Um seine im Januar 2023 angetretene Koalition zu schmieden und zu halten, hat Netanjahu jedoch den Rechts­extremen viel Macht und Aufmerk­samkeit geschenkt.

Netanjahu hat den Rechts­extremen mehr Macht gegeben, als sie jemals hatten. Es ist ein histo­ri­scher Skandal, dass Ben-Gvir der israe­li­schen Polizei vorsteht. Auch Smotrich wurde als Finanz­mi­nister in eine sehr mächtige Position gebracht. Keinen Einfluss auf die Kriegs­führung nehmen zu können, hat sie sehr frustriert.

Ben-Gvir hat deshalb mehrfach damit gedroht, die Regierung zu stürzen. Zweifellos wird er bei den nächsten Wahlen antreten. Nicht gegen die Linke und die Mitte, sondern gegen den Likud und Netanjahu. Er wird sagen, dass er, wenn er das Sagen gehabt hätte, den Krieg schnell und entschlossen beendet hätte, während Netanjahu und der Likud gar keine richtigen Rechten seien. Ben-Gvir will die Mainstream-Rechte aus dem Weg räumen.
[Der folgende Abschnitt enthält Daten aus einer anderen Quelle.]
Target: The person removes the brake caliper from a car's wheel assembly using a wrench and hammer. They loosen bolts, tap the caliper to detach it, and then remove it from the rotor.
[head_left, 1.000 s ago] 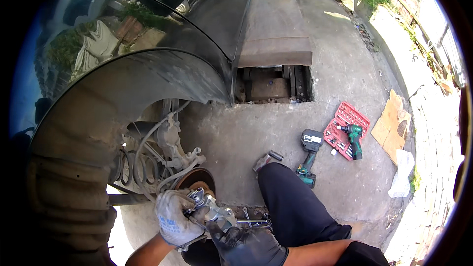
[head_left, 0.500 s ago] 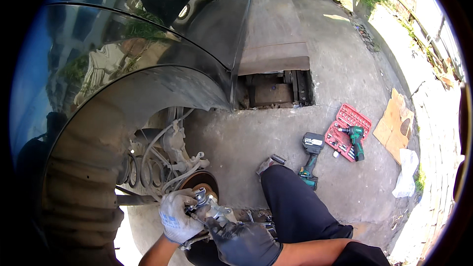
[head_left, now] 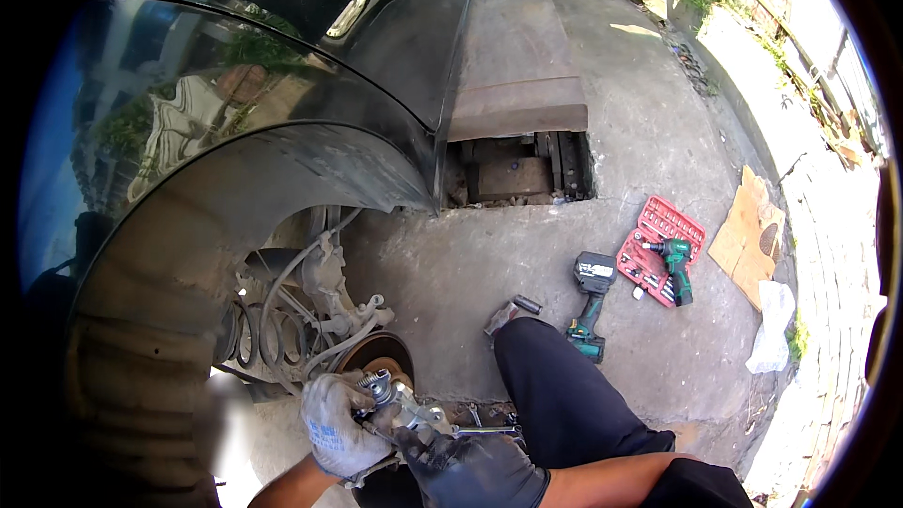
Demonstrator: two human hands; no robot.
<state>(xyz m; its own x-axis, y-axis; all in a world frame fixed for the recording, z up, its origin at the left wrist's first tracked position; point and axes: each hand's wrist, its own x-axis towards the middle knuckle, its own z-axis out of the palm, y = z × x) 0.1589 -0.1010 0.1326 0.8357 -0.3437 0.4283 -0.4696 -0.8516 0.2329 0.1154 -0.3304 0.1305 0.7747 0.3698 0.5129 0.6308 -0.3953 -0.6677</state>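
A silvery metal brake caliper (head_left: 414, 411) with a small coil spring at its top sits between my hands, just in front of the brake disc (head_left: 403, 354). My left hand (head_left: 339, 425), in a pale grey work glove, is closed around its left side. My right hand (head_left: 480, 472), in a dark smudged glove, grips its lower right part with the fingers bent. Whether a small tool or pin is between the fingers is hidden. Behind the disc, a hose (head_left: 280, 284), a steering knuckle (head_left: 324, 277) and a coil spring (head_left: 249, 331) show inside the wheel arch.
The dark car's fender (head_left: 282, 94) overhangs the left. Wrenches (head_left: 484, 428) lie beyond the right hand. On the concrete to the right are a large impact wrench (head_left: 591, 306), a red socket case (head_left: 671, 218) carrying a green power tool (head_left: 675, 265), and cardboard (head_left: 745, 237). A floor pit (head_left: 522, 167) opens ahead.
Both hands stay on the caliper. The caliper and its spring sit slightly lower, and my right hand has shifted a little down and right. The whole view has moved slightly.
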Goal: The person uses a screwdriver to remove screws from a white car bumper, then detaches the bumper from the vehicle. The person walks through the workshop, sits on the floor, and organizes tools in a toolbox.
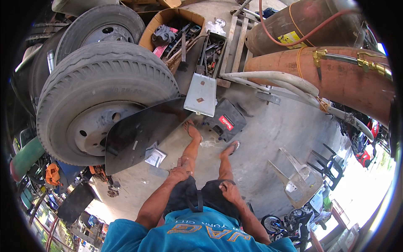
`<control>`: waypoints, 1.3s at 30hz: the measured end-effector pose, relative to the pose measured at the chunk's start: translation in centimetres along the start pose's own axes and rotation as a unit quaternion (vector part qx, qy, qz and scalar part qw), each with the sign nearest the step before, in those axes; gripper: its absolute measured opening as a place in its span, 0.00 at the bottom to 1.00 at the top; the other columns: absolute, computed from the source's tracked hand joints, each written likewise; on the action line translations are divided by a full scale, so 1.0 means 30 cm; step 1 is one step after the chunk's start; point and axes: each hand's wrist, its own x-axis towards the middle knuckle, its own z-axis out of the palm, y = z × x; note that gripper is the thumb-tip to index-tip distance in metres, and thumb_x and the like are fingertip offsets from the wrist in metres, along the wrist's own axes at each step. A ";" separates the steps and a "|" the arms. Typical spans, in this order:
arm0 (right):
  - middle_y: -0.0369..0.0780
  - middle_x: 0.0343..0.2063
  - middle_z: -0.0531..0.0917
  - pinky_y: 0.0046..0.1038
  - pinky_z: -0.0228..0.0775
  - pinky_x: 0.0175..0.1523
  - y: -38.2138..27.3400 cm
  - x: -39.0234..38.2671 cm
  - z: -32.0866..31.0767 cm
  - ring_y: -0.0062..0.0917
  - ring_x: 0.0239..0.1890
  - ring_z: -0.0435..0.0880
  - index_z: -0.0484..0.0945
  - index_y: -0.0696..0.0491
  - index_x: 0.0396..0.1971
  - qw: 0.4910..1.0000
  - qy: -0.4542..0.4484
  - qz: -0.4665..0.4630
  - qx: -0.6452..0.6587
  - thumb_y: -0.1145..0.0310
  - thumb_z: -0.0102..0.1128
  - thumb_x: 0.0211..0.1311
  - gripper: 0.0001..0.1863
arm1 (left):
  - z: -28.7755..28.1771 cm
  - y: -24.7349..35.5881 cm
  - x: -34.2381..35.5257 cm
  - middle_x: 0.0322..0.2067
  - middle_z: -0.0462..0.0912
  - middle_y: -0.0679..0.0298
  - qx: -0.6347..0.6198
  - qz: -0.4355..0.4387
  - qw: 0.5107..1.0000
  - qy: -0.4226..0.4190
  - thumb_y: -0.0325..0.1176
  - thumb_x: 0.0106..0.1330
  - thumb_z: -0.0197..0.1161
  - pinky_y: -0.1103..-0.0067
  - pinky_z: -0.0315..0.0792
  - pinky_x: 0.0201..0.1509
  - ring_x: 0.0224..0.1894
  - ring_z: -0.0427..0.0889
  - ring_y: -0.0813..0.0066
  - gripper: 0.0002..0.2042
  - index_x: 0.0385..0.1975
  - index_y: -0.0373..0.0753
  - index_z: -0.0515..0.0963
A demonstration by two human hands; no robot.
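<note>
My left hand [179, 173] lies over my left knee, its fingers stretched along the leg, holding nothing that I can see. On the right thigh of my dark shorts [210, 195] rests my right hand [230, 191]; its fingers are curled in, and whatever may be inside them is hidden. Beyond my feet, a dark tool case [228, 120] with a red label lies on the concrete floor. A light grey metal panel [200, 94] slopes next to it, below a tray of tools [214, 52]. Neither hand touches these things.
Large truck tyres [105, 80] stand at the left, with a dark curved sheet [138, 138] leaning against them. A cardboard box of tools [161, 21] is at the back. Gas cylinders [327, 69] lie on a white trolley [294, 86]. A plastic chair [300, 180] lies tipped at the right.
</note>
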 end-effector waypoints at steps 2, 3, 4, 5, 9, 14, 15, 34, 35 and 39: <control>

Wie hat die Demokra­tie­be­wegung, die vor dem 7. Oktober gegen den versuchten Justiz­putsch kämpfte, auf die Fantasien der extrem Rechten für Gaza reagiert? 

Sie hat sie ignoriert. Das war richtig, denn diese Fantasien sind völlig irrelevant. Relevant ist jedoch die Tatsache, dass Ben-Gvir die Polizei kontrol­liert und Smotrich für den Haushalt und den Ausbau der Siedlungen im Westjor­danland zuständig ist. Das sind Fragen, die die demokra­tische Bewegung beschäf­tigen. Aus takti­schen Gründen konzen­triert sie sich im Moment aber darauf, die Regierung zu stürzen und Wahlen abzuhalten.

Wie wahrscheinlich sind ein Rücktritt der Regierung und Neuwahlen?

Ein wichtiges Datum ist der 31. März. An diesem Tag muss das israe­lische Parlament darüber abstimmen, ob die generelle Befreiung der Ultra-Ortho­doxen vom Militär­dienst verlängert wird. Ich gehe davon aus, dass die Regierung dieses Gesetz nicht verab­schieden kann, weil es in Teilen der Koalition zu erheb­lichem Wider­stand kommen wird.

Aktuell kämpfen hundert­tau­sende junge Menschen in einem Krieg – für Netanjahu ein denkbar schlechter Zeitpunkt, um seine Koalition zusam­men­zu­halten, indem er die ohnehin seit langem kriti­sierte Militär­be­freiung fortsetzt. Wenn das Gesetz nicht verab­schiedet wird und die Armee mit der Einbe­rufung ultra­or­tho­doxer junger Männer beginnt, werden die beiden ultra­or­tho­doxen Parteien, Schas und Verei­nigtes Tora-Judentum, die Koalition mit ziemlicher Sicherheit verlassen. Die derzeitige Regierung würde stürzen.

Welche Chancen hätte die Opposition bei Neuwahlen?

Ich denke, die derzeitige Opposition würde bei Neuwahlen einen Erdrutschsieg erringen. Das zeigen alle Umfragen und es ist auch die Stimmung im Lande. Die Menschen haben von dieser Regierung die Nase voll. Andere Regie­rungen mussten für weit weniger Verfeh­lungen zurück­treten, als die jetzige dem Land zugemutet hat.

Das Interview wurde am 11. März 2024 geführt und am 14. März auf Aktua­lität überprüft.